* REQUIRED ACTION *
Going from the top of the data below, give again each line through the one containing "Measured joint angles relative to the", both ends kept.

(Extracted data entries)
■ ■ ■
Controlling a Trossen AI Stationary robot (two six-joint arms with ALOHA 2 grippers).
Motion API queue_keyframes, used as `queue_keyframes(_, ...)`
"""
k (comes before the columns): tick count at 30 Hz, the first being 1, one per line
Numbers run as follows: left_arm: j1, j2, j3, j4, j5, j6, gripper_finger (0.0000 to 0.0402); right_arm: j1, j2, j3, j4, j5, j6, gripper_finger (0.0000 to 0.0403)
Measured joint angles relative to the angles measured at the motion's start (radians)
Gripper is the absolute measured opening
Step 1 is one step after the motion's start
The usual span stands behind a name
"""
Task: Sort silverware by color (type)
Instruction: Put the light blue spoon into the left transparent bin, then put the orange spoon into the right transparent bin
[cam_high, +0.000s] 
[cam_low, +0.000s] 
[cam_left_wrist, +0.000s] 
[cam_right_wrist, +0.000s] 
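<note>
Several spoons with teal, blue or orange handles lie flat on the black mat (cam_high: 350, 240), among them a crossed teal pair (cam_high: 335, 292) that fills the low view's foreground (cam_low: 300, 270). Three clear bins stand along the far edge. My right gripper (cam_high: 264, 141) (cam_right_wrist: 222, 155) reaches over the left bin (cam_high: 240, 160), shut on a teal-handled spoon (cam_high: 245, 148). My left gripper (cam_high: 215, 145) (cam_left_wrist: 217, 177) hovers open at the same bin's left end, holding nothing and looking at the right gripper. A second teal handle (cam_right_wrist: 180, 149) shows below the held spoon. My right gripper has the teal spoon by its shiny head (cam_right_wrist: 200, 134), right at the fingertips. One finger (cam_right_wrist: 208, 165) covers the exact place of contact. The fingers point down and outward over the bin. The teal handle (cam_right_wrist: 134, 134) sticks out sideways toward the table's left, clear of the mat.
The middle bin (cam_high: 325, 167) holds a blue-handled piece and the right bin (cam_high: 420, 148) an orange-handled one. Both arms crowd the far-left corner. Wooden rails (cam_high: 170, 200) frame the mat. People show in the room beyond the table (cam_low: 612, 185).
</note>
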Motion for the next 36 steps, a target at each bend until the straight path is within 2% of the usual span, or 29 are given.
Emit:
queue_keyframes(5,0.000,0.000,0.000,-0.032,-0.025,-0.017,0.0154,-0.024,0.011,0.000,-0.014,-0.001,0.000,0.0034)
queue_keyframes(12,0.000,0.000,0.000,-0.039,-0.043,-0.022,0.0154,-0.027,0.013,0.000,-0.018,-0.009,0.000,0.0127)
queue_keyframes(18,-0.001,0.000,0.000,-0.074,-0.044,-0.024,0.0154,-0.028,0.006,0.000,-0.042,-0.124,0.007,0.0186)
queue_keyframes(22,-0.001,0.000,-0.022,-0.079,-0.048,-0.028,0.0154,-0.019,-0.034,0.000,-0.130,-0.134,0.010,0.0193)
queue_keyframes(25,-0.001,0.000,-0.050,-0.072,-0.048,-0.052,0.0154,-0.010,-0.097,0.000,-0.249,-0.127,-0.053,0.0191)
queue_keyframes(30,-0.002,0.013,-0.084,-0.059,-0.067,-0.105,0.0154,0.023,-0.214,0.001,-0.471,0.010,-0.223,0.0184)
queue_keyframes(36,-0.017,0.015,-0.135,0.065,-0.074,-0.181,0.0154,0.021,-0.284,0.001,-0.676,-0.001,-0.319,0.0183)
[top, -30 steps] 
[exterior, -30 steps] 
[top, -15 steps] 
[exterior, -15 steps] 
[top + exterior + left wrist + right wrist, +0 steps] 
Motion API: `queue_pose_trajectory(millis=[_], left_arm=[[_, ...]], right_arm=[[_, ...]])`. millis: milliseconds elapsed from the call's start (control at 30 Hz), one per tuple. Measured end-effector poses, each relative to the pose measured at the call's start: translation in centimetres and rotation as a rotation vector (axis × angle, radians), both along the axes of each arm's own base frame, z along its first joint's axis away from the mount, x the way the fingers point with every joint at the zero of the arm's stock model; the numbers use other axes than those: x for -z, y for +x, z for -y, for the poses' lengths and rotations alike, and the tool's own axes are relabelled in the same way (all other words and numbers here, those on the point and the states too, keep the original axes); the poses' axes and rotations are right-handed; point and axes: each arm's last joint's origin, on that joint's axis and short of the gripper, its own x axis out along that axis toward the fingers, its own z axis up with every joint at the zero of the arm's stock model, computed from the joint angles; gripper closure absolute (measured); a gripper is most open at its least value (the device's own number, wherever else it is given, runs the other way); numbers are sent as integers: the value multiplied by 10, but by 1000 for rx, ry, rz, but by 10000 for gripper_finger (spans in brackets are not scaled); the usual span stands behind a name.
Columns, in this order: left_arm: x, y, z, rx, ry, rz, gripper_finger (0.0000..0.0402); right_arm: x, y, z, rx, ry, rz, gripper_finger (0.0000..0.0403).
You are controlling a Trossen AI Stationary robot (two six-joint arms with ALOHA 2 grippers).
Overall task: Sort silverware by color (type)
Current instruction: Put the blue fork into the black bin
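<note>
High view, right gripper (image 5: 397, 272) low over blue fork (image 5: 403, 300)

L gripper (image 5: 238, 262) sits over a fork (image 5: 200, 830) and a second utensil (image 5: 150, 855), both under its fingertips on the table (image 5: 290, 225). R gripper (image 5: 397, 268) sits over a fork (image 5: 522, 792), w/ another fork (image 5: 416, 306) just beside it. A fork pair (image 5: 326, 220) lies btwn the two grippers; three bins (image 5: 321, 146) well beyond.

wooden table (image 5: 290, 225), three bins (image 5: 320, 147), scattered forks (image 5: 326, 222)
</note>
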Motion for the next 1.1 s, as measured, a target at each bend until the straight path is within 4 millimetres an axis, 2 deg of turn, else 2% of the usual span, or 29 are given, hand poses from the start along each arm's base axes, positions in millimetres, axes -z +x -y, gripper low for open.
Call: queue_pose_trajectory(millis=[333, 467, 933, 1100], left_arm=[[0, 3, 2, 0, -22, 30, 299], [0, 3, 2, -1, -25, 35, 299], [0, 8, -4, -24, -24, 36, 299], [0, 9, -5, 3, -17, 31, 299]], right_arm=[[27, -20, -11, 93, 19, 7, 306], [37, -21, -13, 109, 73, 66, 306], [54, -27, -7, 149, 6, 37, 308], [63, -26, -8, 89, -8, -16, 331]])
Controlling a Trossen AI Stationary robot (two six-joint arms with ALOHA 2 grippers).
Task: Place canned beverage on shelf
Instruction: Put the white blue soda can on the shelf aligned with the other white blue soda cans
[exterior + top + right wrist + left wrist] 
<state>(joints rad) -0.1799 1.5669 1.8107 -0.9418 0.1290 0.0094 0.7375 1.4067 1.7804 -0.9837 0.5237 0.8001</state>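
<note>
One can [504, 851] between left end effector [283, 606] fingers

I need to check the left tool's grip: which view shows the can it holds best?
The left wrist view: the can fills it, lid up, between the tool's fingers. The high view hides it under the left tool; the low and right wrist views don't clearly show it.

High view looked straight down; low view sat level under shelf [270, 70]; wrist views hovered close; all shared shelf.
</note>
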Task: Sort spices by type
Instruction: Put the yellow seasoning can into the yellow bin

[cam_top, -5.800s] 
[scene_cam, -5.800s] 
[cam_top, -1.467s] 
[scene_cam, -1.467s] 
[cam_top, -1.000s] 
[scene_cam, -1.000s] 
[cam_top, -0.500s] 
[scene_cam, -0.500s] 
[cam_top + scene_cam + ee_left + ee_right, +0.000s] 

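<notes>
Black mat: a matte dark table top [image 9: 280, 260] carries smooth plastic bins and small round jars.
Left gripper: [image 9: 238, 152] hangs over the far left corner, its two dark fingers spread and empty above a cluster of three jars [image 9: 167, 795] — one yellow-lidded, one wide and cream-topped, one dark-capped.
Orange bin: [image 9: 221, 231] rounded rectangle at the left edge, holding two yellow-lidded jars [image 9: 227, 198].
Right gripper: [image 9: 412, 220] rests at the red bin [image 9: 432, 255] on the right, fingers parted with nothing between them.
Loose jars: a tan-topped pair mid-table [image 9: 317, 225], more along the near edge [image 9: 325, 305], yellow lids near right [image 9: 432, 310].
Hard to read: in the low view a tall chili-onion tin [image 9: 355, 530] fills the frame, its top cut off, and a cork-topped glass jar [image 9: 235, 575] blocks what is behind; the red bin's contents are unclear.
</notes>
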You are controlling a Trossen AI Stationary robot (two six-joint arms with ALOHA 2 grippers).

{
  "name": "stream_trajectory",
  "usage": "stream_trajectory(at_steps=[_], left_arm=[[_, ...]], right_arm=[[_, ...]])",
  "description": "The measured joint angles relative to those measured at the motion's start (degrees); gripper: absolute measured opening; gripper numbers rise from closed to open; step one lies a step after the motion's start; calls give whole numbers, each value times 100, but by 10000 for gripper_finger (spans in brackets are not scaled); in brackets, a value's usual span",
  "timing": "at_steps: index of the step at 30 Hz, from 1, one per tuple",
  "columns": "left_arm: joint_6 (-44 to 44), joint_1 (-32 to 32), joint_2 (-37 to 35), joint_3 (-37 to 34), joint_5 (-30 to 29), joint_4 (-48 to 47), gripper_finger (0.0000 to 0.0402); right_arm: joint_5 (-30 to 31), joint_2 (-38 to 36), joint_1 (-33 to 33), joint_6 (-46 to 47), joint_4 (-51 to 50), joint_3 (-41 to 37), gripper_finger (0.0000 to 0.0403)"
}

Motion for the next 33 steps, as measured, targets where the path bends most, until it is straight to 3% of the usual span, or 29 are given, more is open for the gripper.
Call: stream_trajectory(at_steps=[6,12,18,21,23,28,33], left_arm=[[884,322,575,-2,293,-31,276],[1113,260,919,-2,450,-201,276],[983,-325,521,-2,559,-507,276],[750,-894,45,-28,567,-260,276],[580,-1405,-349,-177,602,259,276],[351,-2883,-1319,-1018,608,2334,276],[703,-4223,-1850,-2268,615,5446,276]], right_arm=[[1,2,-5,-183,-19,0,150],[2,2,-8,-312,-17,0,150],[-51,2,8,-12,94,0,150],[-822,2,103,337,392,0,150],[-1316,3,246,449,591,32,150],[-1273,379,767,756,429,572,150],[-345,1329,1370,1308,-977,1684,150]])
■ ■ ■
* RESULT FOR THIS EXERCISE *
Controlling a Trossen AI Stationary robot (two six-joint arms with ALOHA 2 grippers).
Motion API queue_keyframes, used as `queue_keyframes(_, ...)`
"""
k (comes before the columns): tick count at 30 Hz, the first being 1, one per line
Numbers run as follows: left_arm: j1, j2, j3, j4, j5, j6, gripper_finger (0.0000 to 0.0402); right_arm: j1, j2, j3, j4, j5, j6, gripper_finger (0.0000 to 0.0403)
Measured joint angles relative to the angles measured at the motion's start (radians)

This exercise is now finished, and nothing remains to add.